The UK’s High Court has granted permission to the Independent Workers Union of Great Britain to proceed with a judicial review that could extend health and safety rights to hundreds of thousands of gig economy workers.

The union is arguing that the government failed in its obligation to transpose health and safety directives from EU law into UK law. Whereas UK health and safety law only protects employees, EU law extends these protections, to all those classified as workers.

If successful, the judicial review would force the government to extend health and safety protections to all ‘workers’, including hundreds of thousands in the gig economy, such as Uber drivers and parcel couriers.

This would include a right to personal protective equipment and a right to bring legal action against an employer if a worker suffers a detriment or is dismissed after refusing to work under unsafe conditions.

IWGB President Henry Chango Lopez said,“Gig economy workers have been among those with the highest death rates from Covid-19. This isn’t by accident, but the result of a failure by this and past governments to properly implement health and safety legislation.

“For far too long, the government has turned a blind-eye to the abuses of gig economy employers, allowing them to make up the rules as they go along, while ignoring the safety of their staff,” Lopez continued. “With this case we will start to reclaim some of the basic rights that are being routinely denied to these workers.”

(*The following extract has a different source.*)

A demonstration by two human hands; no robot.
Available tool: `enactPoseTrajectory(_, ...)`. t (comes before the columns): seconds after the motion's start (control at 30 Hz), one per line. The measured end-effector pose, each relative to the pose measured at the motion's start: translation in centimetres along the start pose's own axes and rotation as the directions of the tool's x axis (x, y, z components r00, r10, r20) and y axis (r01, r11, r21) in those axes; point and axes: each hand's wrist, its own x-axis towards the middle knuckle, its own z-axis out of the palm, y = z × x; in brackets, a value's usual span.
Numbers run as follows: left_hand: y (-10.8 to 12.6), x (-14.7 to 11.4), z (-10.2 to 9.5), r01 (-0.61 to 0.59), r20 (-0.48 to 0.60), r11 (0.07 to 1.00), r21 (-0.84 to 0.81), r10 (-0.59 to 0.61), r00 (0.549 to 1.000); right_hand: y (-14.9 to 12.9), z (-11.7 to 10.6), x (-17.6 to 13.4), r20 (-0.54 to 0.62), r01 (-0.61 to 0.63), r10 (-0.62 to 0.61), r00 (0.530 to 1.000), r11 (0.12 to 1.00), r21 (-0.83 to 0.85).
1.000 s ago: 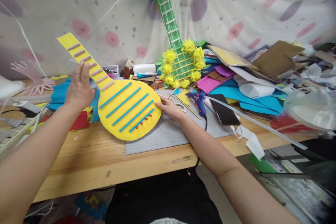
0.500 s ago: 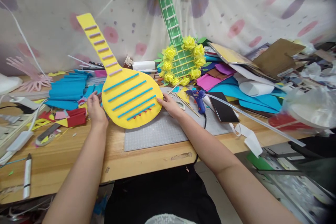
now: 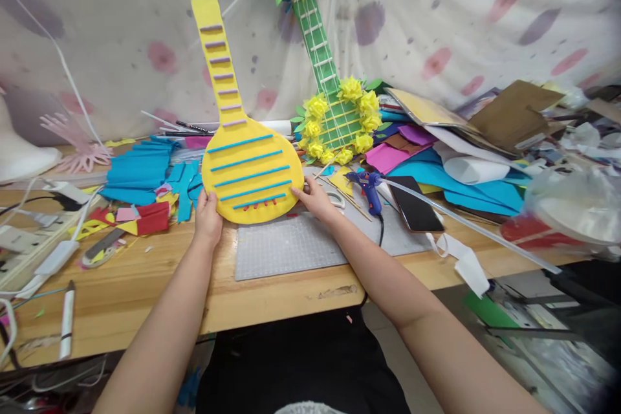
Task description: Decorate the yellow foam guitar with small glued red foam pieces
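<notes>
A yellow craft guitar (image 3: 252,160) with a round body is held up between my two hands, its neck pointing up and slightly left. Blue strips cross the body, purple strips cross the neck, and small red bits sit near the bottom edge. My left hand (image 3: 208,220) grips the lower left rim, most of its fingers hidden behind the body. On the right rim, my right hand (image 3: 314,197) pinches the edge with its thumb in front. Behind it, a green craft guitar (image 3: 334,110) with yellow paper flowers leans against the curtain.
A grey cutting mat (image 3: 286,252) lies under my hands. To the right are a blue glue gun (image 3: 369,191) with a long glue stick, a phone (image 3: 416,204) and piled coloured paper (image 3: 456,187). Scissors (image 3: 104,246), paper scraps and a power strip (image 3: 29,246) are at left.
The yellow guitar has turned more upright, its neck swinging to the right. My left hand has moved from beside the body's left edge to its lower left rim.
</notes>
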Motion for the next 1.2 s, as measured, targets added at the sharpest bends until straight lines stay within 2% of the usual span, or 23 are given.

Fiona Coombe, SIA director of legal and regulatory research provided some clarification. “There is a distinction here between workers who are classified as self-employed contractors working for one of the gig economy platforms and agency workers. Agency workers have had health and safety protection through many regulations including the Working Time Regulations and Conduct Regulations and in practice are often given the same level of protection as employees of the hirer. That does not seem to be the case for the workers who are the specific focus of this case.”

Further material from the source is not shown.